If the income from PF exceeds 2.5 lakhs, then a new section 9D has been added in the income tax rules to be taxed on it. For the calculation of taxable income on PF earnings, two separate accounts will be created.
The government has come out with a new rule of income tax. According to this rule, the existing Provident Fund (PF) will be divided into two separate accounts. This rule is for those people whose PF is deducted more than Rs 2.5 lakh in a year. With the opening of a separate account, the government will be able to easily deduct tax on interest of more than 2.5 lakhs.
This new rule has been brought out by the Central Board of Direct Taxes (CBDT) and has told for which people a separate account will have to be opened in the PF account. On this basis, the PF account of all existing employees will be divided into taxable and non-taxable accounts. An account will be such in which taxable PF interest will be deposited. The second account will be the one which will not attract tax.

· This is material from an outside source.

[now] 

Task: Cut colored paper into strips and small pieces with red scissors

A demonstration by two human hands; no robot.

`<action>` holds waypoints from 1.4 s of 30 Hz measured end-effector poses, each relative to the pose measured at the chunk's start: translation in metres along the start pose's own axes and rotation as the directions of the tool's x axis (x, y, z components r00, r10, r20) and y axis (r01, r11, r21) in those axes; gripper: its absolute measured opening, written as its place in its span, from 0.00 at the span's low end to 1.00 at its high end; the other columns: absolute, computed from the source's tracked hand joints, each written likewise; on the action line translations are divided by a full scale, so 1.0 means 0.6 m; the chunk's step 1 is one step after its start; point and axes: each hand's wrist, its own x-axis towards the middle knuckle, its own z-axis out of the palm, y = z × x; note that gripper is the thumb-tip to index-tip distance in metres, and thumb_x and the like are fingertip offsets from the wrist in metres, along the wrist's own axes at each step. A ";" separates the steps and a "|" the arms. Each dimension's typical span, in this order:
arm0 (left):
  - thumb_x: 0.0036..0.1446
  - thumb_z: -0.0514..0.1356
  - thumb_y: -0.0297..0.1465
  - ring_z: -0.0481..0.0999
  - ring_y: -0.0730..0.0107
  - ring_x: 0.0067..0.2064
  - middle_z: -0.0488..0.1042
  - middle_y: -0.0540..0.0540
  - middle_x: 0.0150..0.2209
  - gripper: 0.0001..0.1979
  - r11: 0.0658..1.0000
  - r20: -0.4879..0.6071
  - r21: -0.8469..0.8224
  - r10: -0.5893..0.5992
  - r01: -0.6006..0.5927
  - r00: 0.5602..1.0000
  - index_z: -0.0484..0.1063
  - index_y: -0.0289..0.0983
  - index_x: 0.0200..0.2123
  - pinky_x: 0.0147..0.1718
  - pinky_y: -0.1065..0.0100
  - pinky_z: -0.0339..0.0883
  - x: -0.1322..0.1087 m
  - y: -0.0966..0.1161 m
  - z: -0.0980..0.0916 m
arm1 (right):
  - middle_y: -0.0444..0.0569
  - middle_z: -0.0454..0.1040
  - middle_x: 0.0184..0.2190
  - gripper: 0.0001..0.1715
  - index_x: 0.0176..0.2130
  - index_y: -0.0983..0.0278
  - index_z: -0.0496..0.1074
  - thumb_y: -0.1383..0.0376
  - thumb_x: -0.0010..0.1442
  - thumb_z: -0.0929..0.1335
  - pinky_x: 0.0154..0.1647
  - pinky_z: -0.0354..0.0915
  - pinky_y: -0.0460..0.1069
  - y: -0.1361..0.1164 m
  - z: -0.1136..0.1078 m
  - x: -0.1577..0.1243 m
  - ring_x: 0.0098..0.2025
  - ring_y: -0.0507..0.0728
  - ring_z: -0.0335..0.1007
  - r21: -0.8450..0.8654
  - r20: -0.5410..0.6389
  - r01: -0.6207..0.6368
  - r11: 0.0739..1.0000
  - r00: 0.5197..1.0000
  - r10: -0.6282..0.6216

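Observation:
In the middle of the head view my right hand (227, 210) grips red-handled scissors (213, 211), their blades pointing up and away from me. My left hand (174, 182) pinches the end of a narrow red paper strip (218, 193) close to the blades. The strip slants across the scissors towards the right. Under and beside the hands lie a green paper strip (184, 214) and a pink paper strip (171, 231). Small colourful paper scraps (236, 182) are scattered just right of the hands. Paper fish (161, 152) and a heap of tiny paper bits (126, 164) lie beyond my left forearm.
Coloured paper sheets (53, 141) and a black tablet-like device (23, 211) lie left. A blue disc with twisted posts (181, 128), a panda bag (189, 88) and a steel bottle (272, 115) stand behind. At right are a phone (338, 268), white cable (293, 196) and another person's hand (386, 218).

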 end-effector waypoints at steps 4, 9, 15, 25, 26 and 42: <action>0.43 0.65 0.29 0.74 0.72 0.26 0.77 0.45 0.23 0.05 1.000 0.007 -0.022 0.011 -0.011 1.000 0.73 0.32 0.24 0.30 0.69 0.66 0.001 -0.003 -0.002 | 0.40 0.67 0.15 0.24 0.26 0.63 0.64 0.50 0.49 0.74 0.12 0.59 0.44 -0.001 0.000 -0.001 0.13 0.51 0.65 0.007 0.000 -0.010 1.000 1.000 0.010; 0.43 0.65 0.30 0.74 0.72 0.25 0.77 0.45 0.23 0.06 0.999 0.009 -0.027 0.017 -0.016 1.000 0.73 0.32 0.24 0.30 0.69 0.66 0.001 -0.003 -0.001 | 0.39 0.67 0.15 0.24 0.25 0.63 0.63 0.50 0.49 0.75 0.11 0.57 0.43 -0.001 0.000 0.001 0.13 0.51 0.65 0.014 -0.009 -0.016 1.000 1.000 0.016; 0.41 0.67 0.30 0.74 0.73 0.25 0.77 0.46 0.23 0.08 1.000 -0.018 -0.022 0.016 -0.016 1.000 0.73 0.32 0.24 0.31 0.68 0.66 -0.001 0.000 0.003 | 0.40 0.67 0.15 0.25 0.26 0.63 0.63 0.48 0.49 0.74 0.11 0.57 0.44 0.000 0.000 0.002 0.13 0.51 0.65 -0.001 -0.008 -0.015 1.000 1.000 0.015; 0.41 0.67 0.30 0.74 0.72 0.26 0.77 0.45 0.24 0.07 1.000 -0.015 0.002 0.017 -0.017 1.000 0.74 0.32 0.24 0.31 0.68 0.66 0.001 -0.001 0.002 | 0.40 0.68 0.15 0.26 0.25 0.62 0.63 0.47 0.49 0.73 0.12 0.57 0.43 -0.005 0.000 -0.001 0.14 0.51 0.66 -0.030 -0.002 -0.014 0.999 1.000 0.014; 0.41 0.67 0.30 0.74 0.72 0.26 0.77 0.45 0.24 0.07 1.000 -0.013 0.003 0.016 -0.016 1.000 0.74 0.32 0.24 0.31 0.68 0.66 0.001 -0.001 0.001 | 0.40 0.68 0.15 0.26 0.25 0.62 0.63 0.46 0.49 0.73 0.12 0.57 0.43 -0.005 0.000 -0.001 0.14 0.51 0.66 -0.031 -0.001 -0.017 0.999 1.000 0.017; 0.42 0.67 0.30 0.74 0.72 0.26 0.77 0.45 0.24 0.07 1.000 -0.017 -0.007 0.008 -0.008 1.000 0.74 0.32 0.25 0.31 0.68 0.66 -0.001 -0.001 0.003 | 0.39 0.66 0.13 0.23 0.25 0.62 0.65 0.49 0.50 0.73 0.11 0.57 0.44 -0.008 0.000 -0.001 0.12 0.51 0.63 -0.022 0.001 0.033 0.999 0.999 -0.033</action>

When will the new rule come into force
The closing account will be included in the non-taxable account which will be till March 31, 2021. The Finance Ministry has notified its new rule. Its notification was issued on August 31 and the Income Tax Department has also been informed about this. Now further work will be done on this basis. It is believed that the rule of two separate accounts can be applicable from the next financial year i.e. from April 1, 2022.
If the income from PF exceeds 2.5 lakhs, then a new section 9D has been added in the income tax rules to be taxed on it. For the calculation of taxable income on PF earnings, two separate accounts will be created. Account will be kept without interest in one account and earning more than 2.5 lakhs in the other. However, this rule will be applicable only for those whose annual income on PF is more than Rs 2.5 lakh. There are very few people in this category, so most people will not see its impact.
In this regard, CBDT has said in its notification that the new rules will be applicable from April 1, 2022. By the financial year 2021-22, if the annual deposit in your account is more than Rs 2.5 lakh, then the interest earned on it will be taxable (taxable) and you will have to pay tax on it. People will have to give information about this interest in the income tax return of the next year. This year there will be a discount on it. This rule may come into force from the next financial year.
what will be the new rule
This new rule will be valid for both government and private employees. If you are a government employee and your annual contribution to EPF and VPF is more than 5 lakhs, then you will have to pay tax on the interest. Similarly, if an amount of 5 lakhs is deposited annually in the EPF and VPF of a private employee, then his interest will be taxed. CBDT has said in the notification that in the financial year 2021-22, if the contribution of more than 2.5 lakhs is deposited by the employee in the PF account, then tax will have to be paid on its interest. However, the contribution made to the PF account of any person till 31 March 2021 will be considered as contribution without tax.